From the line containing "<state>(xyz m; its" to the last line below, retype everything word for word.

DATA PROVIDED:

>>>>>

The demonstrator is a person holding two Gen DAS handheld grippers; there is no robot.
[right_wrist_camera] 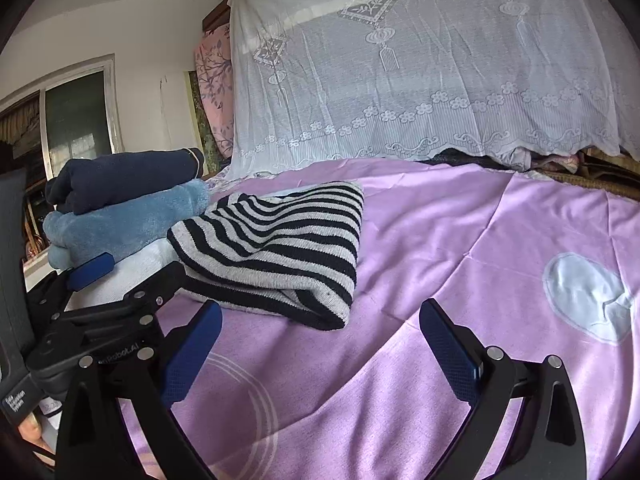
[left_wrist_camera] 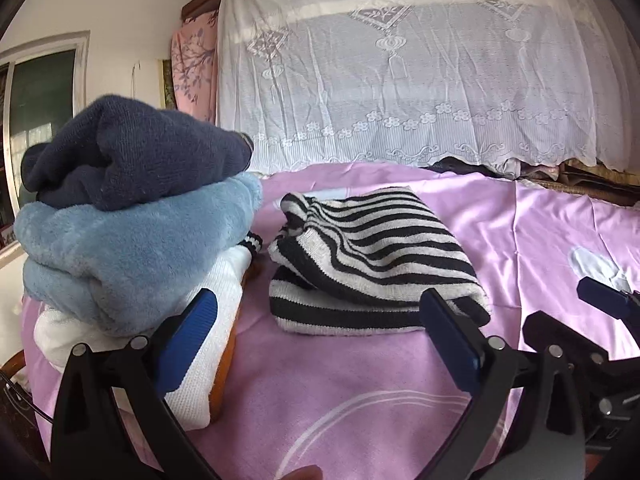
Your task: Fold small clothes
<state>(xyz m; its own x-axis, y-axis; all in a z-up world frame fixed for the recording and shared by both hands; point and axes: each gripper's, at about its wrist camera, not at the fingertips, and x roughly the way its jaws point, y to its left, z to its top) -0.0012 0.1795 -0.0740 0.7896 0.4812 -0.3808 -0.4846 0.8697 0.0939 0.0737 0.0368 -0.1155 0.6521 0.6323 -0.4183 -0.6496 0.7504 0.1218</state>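
L tongs (left_wrist_camera: 322, 334) and R tongs (right_wrist_camera: 320, 344): both released, nothing gripped, above pink bed sheet (right_wrist_camera: 460, 248). Striped sweater (left_wrist_camera: 372, 256) folded mid-bed. Beside it, at bed's left edge: stack of folded clothes (left_wrist_camera: 132, 216). Far edge: lace cover (left_wrist_camera: 400, 80).

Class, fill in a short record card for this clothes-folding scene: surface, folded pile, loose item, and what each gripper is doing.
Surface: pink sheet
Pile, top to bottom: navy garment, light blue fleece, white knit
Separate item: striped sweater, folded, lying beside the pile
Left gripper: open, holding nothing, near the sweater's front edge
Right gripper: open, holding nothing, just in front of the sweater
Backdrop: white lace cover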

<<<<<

FINAL ANSWER:
<state>(xyz m; its own x-axis, y-axis; all in a z-up world frame fixed for the recording and shared by both hands; point and axes: each gripper's, at about its wrist camera, not at the fingertips, and x roughly the way its jaws point, y to its left, z to its top) -0.0012 0.1795 -0.0740 0.7896 0.4812 -0.3808 -0.4846 0.8697 0.0939 0.0737 0.0368 -0.1155 0.6521 0.6323 -0.4183 -0.6496 0.7504 0.1218</state>
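L tongs (left_wrist_camera: 322, 334) and R tongs (right_wrist_camera: 320, 344): both released, nothing gripped, above pink bed sheet (right_wrist_camera: 460, 248). Striped sweater (left_wrist_camera: 372, 256) folded mid-bed. Beside it, at bed's left edge: stack of folded clothes (left_wrist_camera: 132, 216). Far edge: lace cover (left_wrist_camera: 400, 80).

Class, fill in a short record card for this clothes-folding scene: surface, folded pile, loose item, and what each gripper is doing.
Surface: pink sheet
Pile, top to bottom: navy garment, light blue fleece, white knit
Separate item: striped sweater, folded, lying beside the pile
Left gripper: open, holding nothing, near the sweater's front edge
Right gripper: open, holding nothing, just in front of the sweater
Backdrop: white lace cover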

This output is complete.